**Task details:** Copy the listing below line for line, from its opening line to the one with "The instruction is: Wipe", both included; stop there.

[Start of Attachment]

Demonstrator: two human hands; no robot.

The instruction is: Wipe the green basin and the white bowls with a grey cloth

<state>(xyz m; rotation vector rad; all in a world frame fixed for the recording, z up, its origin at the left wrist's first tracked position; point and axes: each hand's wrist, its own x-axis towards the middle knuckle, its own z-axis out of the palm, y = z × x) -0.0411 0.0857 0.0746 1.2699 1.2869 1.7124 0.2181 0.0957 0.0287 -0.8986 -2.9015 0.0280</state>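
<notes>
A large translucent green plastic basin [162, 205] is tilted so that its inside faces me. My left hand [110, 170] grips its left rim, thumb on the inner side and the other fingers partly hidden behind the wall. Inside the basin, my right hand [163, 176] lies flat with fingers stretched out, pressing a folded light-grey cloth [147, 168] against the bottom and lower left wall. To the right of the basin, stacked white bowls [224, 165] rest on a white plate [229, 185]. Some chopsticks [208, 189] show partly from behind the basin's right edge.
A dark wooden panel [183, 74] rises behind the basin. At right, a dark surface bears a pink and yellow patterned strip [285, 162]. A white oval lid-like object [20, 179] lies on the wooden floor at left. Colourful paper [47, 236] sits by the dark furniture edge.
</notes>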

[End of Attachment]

**Reply to the exercise:**
Demonstrator: two human hands; no robot.

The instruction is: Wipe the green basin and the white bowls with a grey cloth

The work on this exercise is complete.